Once Ron McGovney was out, the next investment came from Jon Zazula who heard the “No Life Til Leather” demo. Jon Z and his wife Marsha would mortgage their house to form a record label and get that first Metallica album out the door. But how did that infamous demo ever get recorded by Metallica.

A punk label called High Velocity put up the money for Metallica to record an E.P.

Metallica went into an 8 track studio and recorded “Hit The Lights”, “Mechanix”, “Phantom Lord”, “Jump In The Fire”, “Motorbreath”, “Seek And Destroy” and “Metal Militia”. After hearing the tapes, the label realised that Metallica was not a punk band and they declined. Metallica took the tapes and the “No Life Til Leather” demo was born. It was Ron McGovney then that coughed up the $600 for the BAM ad to promote the demo.

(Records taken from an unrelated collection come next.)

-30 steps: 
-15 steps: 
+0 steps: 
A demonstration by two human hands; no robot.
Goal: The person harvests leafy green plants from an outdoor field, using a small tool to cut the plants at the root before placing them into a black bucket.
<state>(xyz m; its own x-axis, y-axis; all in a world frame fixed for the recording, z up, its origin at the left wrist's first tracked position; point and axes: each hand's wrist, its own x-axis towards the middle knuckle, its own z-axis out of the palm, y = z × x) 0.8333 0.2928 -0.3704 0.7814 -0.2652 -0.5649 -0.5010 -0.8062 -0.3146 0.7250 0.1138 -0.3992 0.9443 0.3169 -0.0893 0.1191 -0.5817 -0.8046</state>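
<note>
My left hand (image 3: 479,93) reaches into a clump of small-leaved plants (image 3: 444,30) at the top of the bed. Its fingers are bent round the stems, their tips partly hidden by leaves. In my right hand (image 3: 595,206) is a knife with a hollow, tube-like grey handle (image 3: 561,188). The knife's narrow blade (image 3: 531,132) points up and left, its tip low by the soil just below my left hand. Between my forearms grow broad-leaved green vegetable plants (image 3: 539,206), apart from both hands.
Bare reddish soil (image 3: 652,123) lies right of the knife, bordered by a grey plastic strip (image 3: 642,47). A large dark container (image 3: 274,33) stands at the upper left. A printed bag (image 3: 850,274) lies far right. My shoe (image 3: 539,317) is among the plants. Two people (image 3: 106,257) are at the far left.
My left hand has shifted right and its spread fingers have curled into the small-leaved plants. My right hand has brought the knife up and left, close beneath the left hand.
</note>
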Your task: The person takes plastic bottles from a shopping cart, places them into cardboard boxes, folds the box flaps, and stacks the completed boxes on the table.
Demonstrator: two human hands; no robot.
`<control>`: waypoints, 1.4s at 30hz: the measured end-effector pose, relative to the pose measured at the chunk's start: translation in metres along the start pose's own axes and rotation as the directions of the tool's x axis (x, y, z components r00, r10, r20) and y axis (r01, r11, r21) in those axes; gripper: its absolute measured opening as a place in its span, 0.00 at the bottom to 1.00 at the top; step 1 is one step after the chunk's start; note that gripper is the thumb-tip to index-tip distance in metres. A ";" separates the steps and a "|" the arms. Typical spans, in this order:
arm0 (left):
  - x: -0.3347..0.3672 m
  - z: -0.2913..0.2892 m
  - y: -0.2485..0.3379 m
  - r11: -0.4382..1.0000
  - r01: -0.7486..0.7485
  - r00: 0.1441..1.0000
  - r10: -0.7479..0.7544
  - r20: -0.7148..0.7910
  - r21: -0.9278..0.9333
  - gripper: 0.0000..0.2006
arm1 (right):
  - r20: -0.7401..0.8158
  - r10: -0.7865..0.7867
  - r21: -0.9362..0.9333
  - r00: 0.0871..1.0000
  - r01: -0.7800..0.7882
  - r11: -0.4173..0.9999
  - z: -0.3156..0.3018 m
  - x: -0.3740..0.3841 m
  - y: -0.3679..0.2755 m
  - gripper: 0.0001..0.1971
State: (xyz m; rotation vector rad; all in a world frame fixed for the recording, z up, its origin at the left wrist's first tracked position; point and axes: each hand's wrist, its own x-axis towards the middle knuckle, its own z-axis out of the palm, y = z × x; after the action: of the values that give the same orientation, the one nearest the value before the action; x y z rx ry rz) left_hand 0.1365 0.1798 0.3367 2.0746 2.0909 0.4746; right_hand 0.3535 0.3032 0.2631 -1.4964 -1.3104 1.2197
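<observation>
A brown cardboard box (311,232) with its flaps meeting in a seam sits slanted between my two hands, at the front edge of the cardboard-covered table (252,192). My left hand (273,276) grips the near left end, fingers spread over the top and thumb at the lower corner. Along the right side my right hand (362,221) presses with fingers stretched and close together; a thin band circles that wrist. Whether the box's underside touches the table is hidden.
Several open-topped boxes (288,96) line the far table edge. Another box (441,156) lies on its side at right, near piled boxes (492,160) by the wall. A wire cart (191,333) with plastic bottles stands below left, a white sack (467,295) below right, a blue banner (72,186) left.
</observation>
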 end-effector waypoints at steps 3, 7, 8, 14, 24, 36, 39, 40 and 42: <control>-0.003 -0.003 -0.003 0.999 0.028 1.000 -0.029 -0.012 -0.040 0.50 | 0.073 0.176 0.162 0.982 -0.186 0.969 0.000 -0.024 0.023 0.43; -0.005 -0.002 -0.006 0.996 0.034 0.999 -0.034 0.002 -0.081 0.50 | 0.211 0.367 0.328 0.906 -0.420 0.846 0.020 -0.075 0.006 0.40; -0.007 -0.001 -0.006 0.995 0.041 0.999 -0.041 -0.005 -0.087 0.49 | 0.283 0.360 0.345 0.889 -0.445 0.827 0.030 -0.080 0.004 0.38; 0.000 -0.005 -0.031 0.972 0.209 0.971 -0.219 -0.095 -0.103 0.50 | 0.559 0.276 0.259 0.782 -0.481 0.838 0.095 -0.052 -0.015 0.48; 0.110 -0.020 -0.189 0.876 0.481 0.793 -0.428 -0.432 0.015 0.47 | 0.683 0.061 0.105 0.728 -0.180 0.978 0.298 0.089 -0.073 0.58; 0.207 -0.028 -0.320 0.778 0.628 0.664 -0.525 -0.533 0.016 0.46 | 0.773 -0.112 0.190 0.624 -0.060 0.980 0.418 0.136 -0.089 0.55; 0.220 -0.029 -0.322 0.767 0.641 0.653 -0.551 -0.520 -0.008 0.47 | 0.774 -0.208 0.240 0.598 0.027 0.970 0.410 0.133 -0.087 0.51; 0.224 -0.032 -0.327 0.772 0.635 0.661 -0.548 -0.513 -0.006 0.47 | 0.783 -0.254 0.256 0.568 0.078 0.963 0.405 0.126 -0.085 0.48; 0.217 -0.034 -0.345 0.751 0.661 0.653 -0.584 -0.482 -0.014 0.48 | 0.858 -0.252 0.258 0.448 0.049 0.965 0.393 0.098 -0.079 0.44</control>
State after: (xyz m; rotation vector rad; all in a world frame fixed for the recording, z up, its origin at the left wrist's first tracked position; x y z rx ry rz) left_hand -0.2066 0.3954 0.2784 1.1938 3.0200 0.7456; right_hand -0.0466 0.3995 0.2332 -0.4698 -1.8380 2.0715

Tape trading also played an important part in kick starting the thrash movement. Remember that whole “Home Taping Is Killing Music” campaign from the early Eighties. Does the below quote sound all to familiar today;

“With the rise in cassette recorder popularity, the BPI feared that the ability of private citizens to record music from the radio onto cassettes would cause a decline in record sales.”

You see the recording industry always went nuclear on any new technology. Then after years of lobbying and whinging they would realise that could make money from that technology and then they would remain silent.

To prove my point does anyone hear the major labels whinging about Spotify or streaming services?

In the end, the Thrash Metal movement was more than just the NWOBHM bands and the influence those bands had on U.S musicians. For any movement to flourish, society in general had to be in a state to accept it. There are reasons why metal took off in certain cities first and not others.